Regular readers of Car Lust can feel free to begin rolling their eyes here, because what's coming next is as predictable as chilly weather in Antarctica. You see, while my head is convinced, my heart thinks the Citation and its much-maligned siblings are interesting, pretty little cars that don't deserve the level of abuse they have endured. The court of popular opinion has already tried and convicted the Citation, but I'd like to reopen the case and defend the poor, cringing X-car.
So, here are the three primary planks of my pro-X-car platform, using the Citation as a proxy for all X cars:
Snicker if you like at this statement, but the automotive landscape was very different 30 years ago. In the late 1970s, the American automotive industry was embroiled in its second major gas shortage, rocked by strict new safety and pollution legislation, and besieged by more advanced import competition.

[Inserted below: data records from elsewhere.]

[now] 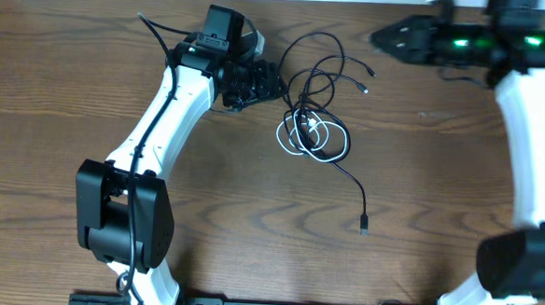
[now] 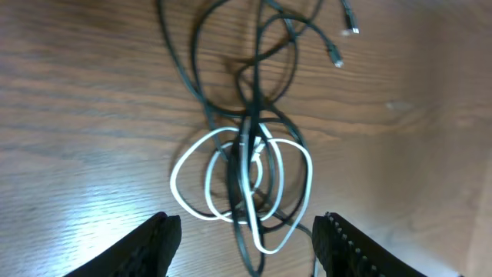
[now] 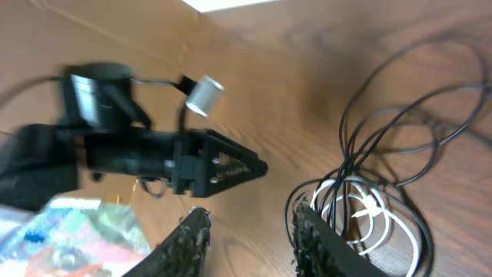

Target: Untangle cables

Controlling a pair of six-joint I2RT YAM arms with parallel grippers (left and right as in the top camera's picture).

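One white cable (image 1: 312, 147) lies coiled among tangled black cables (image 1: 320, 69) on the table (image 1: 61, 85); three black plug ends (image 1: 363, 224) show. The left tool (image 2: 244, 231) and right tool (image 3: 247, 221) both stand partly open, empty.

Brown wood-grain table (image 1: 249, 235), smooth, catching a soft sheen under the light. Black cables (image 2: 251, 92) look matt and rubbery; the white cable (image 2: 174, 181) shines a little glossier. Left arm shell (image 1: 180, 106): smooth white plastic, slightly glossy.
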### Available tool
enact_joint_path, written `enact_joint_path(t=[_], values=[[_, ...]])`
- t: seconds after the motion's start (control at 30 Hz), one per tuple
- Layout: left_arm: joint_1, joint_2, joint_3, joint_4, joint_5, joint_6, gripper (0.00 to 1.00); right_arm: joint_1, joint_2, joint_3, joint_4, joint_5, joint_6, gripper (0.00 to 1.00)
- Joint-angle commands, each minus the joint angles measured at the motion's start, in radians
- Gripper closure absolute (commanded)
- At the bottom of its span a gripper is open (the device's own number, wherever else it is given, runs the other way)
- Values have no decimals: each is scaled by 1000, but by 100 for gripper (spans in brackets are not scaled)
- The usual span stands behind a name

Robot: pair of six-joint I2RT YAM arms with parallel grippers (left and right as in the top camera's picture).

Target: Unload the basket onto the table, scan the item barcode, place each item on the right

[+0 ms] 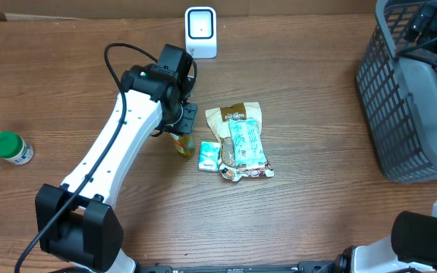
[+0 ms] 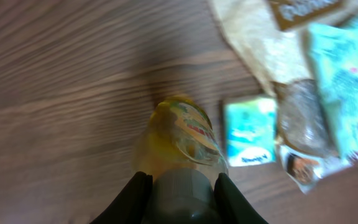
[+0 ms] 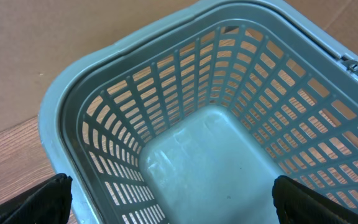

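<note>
The item is a small bottle (image 2: 179,134) of yellow liquid with a grey cap (image 2: 180,202), lying on the wooden table (image 1: 317,220) just left of a pile of packets. My left gripper (image 2: 180,183) is shut on the cap, one black finger on each side. From overhead the bottle (image 1: 182,143) shows just below the left gripper (image 1: 180,125). A white scanner (image 1: 201,32) stands at the back of the table. My right gripper (image 3: 179,205) hangs open over the grey basket (image 3: 185,68), nothing between its fingers.
Right of the bottle lie a small teal box (image 1: 209,155), a brown bag (image 1: 234,116), a teal packet (image 1: 247,144) and a round snack pack (image 1: 237,173). A green-capped jar (image 1: 11,148) sits far left. The basket (image 1: 400,98) stands at the right edge.
</note>
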State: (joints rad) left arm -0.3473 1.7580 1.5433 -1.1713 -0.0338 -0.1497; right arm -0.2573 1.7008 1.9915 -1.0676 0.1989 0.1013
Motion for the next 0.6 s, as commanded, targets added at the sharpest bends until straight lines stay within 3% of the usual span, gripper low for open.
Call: enact_joint_path(t=[0.0,0.17,0.33,0.57], values=[[-2,-43,-7,-11,-165,-161,85,0,-10,18,3,10,4,0],[-2,-71,-7,-38,-288,-387,88,0,-10,18,3,10,4,0],[-2,-70,-7,-32,-290,-552,91,0,-10,18,3,10,4,0],[-2,-70,-10,16,-290,-702,90,0,-10,18,3,10,4,0]])
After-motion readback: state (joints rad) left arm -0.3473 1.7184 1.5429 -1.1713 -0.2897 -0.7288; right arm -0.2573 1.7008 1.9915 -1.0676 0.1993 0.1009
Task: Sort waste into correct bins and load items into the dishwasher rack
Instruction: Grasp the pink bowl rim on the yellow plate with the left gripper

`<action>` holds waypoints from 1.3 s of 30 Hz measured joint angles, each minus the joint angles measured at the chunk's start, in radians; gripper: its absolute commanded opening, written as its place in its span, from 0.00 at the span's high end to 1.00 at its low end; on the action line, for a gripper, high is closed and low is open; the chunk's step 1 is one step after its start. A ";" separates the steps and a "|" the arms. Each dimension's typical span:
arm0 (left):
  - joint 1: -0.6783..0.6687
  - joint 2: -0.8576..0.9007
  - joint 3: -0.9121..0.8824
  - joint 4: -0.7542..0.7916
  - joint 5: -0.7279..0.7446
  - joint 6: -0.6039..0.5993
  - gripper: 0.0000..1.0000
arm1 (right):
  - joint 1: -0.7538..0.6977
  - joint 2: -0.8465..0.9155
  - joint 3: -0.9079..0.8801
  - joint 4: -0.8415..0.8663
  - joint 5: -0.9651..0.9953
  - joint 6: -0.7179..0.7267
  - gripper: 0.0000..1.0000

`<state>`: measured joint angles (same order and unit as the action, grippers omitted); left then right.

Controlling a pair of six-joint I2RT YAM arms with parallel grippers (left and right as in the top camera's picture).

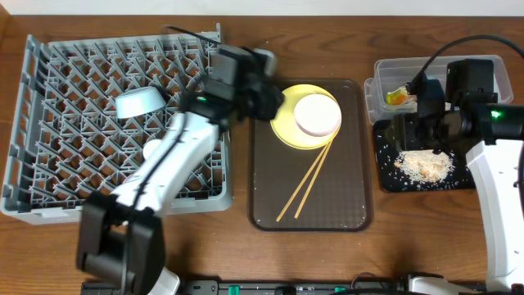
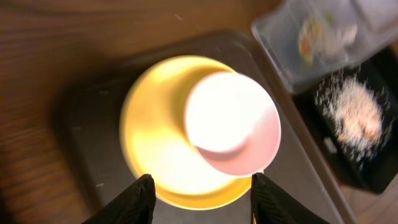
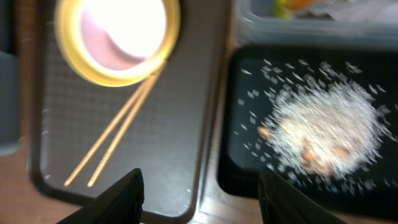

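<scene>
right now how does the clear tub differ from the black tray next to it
The clear tub is see-through with taller walls; the black tray is opaque, glossy and shallow. The clear tub holds a green-and-orange snack wrapper; the black tray holds a pile of rice-like scraps. The clear tub lies farther from the robot, the black tray nearer. Both are rectangular, of similar width, and sit next to each other on the robot's right.

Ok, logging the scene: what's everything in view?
dishwasher rack: one, grey, left
blue bowl: one, pale, in rack
serving tray: one, brown, centre
plate: one, yellow, on serving tray
white bowl: one, on plate
chopsticks: two, wooden, on serving tray
tub: one, clear, far right
snack wrapper: one, green-orange, in tub
black tray: one, beside tub
rice scraps: heap, whitish, in black tray
left end effector: open, black, over plate
right end effector: open, black, over both trays
</scene>
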<state>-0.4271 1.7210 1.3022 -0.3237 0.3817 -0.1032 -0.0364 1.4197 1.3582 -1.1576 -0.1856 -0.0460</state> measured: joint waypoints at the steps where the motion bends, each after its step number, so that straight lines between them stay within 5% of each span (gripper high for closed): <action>1: -0.031 0.010 0.000 0.004 -0.031 0.018 0.47 | 0.000 0.000 0.000 -0.006 0.029 0.021 0.40; 14: -0.340 0.060 0.010 0.209 -0.436 0.261 0.44 | -0.053 0.000 0.000 -0.039 0.257 0.225 0.28; 24: -0.352 0.249 0.012 0.241 -0.475 0.292 0.44 | -0.053 0.000 0.000 -0.053 0.269 0.229 0.27; 39: -0.355 0.267 0.012 0.226 -0.412 0.295 0.44 | -0.053 0.000 0.000 -0.055 0.269 0.229 0.28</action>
<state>-0.7818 1.9884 1.3144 -0.0978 -0.0303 0.1917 -0.0891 1.4197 1.3582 -1.2125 0.0834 0.1833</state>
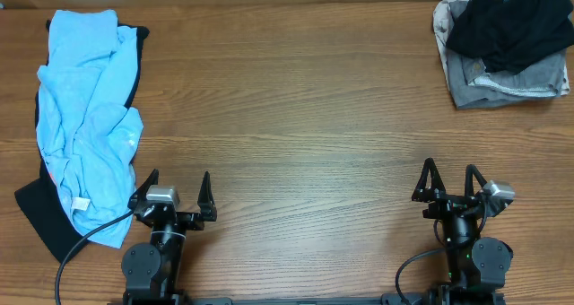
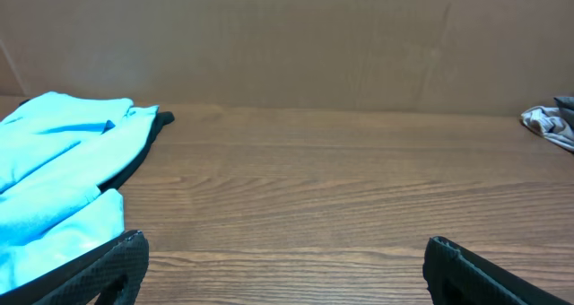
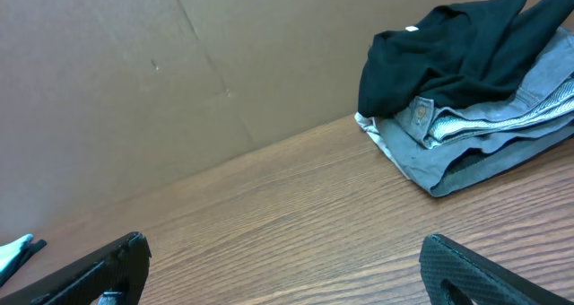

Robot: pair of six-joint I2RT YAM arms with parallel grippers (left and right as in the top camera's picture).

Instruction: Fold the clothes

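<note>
Light blue T-shirt lies crumpled and unfolded just off the outer side of the left tool, running ahead of it toward the far edge. Its near hem comes close to that tool's outer finger, and overhead shows no contact. Fabric is bunched in long ridges, so sleeves and collar aren't readable. A small white tag shows near the hem closest to the tool, and a paler patch mid-body may be print, too small to read. A dark garment under it sticks out on the side away from the tool. Both lie on the tabletop, with bare wood ahead of and between the two tools. Left tool has its jaws spread wide with nothing between them. Right tool is the same, wide apart and empty. Both sit low at the near edge pointing forward, well apart from each other, which reads as a rest pose with folding not begun. Far ahead of the right tool, to its outer side, a black garment is heaped over a grey garment; can't tell whether that pile is done or waiting. Likely the unfolded stock sits by the left tool and the middle serves as the folding area. Shirt looks thin and limp, so it probably needs spreading flat first. Cardboard wall stands behind.
</note>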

Volkswagen had just released its revolutionary new Rabbit, which brought to the masses the space- and gas-efficiency advantages of transverse-mounted engines and front-wheel-drive. The Rabbit was right for the times and was an instant hit. Not surprisingly, other imports quickly followed suit. Even today, more than 30 years later, the vast majority of passenger cars on the road in the United States use the Rabbit's once-revolutionary configuration of a transverse-mounted engine and front-wheel drive.
Meanwhile, despite the growing clamor for efficient small cars, the American carmakers continued to build the huge rear-wheel-drive cars they knew how to build and sell. Their response to the import invasion of the small-car market for much of the decade was to rely on small rear-wheel-drive cars like the Pinto, Vega, Gremlin, and Chevette.
Surprisingly, considering its reputation for conservative design, GM took on a leadership role in this period in designing more rational, more efficient, and simply better American cars. In 1977, Chevrolet debuted the all-new Impala/Caprice, which looks huge to contemporary eyes but was a vast improvement over its predecessor in minimizing weight and size while maximizing interior space, fuel economy, and performance. The very next year, the new Chevrolet Malibu hit the market; it offered similar advantages over its bloated predecessor. These were two large steps forward, and their success can be judged not only by the number of cars sold, but by the number that remain on the road today. In the early 1980s, GM would also introduce new, more capable versions of the Corvette and Camaro/Firebird, and an efficient two-seat commuter sports car.
The new X-car was the most important, the most audacious element of this major product refresh--not just on its own merits, but as the basis for the later, more compact J car (which would become, among other things, the Chevy Cavalier and this week's original Epic Fail, the Cadillac Cimarron). As America's first mass-produced, front-wheel-drive family car in the Rabbit mold, the X-car was breaking brand new ground. The powertrain configuration wasn't the X-car's only forward-thinking element--the Citation and Phoenix were both also available as five-door hatchbacks (!) that offered mammoth load-carrying capability.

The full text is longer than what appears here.